5. Instalment schedule: A detailed schedule of payments — amount of each instalment, due dates, and payment method (with bank account details).
6. Interest: The rate of interest (if any) on the outstanding balance, calculated on a specified basis (simple or compound).
7. Total amount payable: The total amount the debtor will pay (principal plus interest) if all instalments are paid on time.
8. Default and acceleration: The consequences of a missed payment — typically, a cure period followed by automatic acceleration of the entire remaining balance.
9. Late payment interest: Additional interest or charges applicable to any missed or late instalment.

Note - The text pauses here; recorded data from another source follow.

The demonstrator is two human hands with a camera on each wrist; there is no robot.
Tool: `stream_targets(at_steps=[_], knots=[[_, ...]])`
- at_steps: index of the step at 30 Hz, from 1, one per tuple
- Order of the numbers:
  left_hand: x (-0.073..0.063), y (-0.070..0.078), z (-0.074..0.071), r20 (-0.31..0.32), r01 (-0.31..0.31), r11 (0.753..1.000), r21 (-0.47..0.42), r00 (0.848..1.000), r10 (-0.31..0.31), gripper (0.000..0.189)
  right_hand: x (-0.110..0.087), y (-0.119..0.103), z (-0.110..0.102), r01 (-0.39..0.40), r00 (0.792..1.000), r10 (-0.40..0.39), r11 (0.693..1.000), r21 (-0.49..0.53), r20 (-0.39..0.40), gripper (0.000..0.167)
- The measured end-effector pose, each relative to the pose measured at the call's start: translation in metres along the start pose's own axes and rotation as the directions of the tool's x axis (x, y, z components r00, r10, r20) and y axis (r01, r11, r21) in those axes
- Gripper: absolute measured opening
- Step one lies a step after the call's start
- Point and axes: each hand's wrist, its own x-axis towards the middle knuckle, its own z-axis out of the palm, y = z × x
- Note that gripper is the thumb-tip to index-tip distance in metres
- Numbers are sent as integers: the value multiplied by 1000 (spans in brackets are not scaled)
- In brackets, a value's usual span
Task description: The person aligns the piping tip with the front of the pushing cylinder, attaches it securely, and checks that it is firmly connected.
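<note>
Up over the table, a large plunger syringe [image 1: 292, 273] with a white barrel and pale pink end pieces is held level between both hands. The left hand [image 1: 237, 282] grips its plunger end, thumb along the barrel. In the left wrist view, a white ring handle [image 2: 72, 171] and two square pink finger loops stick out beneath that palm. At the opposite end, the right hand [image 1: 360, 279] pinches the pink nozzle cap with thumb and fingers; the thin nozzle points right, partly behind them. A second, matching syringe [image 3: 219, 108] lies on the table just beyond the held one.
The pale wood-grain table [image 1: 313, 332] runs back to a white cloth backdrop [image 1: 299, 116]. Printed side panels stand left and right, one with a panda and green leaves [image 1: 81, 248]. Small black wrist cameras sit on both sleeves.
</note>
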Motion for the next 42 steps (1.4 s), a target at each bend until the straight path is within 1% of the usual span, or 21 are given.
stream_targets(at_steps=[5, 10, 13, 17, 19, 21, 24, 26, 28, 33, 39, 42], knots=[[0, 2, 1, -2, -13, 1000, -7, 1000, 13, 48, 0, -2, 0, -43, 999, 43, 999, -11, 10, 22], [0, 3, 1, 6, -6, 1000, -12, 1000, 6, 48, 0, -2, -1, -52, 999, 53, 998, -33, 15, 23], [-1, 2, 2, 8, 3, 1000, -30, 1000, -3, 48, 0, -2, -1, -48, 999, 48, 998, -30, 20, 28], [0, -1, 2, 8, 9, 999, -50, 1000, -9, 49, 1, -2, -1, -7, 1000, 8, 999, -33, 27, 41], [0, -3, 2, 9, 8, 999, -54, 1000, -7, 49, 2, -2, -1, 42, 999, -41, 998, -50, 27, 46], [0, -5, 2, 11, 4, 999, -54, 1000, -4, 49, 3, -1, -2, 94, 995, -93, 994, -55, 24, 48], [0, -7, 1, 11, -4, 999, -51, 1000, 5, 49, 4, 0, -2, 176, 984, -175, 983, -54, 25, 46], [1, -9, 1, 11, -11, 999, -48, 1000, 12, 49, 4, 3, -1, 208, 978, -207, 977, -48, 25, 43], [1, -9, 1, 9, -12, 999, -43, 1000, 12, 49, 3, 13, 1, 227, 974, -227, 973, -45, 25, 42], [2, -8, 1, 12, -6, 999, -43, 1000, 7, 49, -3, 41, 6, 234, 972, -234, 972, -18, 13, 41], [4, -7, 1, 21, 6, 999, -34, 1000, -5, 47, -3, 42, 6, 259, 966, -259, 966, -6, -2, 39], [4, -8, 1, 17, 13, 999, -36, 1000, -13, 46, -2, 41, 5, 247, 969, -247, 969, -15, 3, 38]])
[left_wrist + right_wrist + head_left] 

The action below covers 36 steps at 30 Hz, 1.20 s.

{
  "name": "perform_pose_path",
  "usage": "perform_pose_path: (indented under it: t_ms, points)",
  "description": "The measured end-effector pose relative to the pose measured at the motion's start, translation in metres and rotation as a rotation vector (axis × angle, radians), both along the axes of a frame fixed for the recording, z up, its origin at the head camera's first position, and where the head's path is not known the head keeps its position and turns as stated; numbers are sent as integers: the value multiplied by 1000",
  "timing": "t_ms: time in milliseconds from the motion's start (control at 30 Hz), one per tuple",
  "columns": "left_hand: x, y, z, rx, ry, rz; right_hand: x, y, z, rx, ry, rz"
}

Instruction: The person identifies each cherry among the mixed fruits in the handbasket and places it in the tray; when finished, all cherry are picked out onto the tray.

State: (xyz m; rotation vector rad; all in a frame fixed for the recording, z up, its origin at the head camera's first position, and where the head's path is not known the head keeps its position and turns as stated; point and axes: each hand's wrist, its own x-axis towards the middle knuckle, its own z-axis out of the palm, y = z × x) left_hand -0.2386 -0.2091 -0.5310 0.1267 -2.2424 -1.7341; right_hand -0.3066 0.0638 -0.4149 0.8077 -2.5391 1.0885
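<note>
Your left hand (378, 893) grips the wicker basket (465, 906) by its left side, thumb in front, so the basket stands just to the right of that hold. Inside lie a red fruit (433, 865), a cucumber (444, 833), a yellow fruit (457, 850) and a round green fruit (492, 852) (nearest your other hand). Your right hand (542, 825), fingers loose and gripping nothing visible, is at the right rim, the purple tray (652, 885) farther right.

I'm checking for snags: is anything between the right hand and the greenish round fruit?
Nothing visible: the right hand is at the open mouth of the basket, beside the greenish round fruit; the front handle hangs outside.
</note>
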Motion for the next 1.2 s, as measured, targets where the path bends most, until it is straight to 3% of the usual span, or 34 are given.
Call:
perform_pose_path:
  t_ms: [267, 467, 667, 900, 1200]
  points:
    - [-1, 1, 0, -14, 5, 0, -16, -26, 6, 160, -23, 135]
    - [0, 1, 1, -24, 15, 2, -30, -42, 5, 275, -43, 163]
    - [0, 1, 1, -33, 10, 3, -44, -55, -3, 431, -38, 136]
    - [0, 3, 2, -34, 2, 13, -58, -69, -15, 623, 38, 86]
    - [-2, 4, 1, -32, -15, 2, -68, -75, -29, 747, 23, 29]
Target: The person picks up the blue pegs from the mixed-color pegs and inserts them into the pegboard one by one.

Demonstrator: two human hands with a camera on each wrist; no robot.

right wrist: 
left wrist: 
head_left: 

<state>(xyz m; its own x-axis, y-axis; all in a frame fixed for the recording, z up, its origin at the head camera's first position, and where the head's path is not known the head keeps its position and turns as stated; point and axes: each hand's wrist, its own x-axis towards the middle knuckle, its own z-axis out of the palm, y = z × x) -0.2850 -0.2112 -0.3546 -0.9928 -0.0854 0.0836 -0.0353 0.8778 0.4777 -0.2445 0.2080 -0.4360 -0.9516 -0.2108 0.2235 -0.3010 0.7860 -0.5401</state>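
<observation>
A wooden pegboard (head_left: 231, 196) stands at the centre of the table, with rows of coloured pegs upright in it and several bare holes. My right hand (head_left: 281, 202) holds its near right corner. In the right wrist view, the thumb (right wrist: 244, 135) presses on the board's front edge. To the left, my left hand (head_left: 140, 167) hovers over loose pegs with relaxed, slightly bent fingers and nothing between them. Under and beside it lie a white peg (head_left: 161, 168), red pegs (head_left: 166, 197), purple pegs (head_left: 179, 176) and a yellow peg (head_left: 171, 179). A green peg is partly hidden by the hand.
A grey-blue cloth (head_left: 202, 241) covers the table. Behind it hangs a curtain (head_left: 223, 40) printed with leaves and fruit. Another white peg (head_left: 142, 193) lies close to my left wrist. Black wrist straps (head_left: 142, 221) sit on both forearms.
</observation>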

10. No set-off: A clause preventing the debtor from withholding payment by reference to alleged counterclaims (standard in commercial agreements).
11. Variation: That the agreement can only be varied in writing signed by both parties.
12. Governing law: England and Wales.
13. Signatures of both parties.
Additional compliance elements for a Instalment Payment Agreement (UK) used in United Kingdom include: Under the Financial Services and Markets Act 2000 (FSMA), the Financial Conduct Authority (FCA) and Prudential Regulation Authority (PRA) regulate financial services. The Consumer Credit Act 1974 governs consumer lending. HM Revenue and Customs (HMRC) applies stamp duty land tax under the Finance Act 2003. The Financial Ombudsman Service (FOS) resolves consumer financial disputes. The Bank of England sets monetary policy under the Bank of England Act 1998. Forms-legal.com provides this template as a starting point for United Kingdom-compliant documentation.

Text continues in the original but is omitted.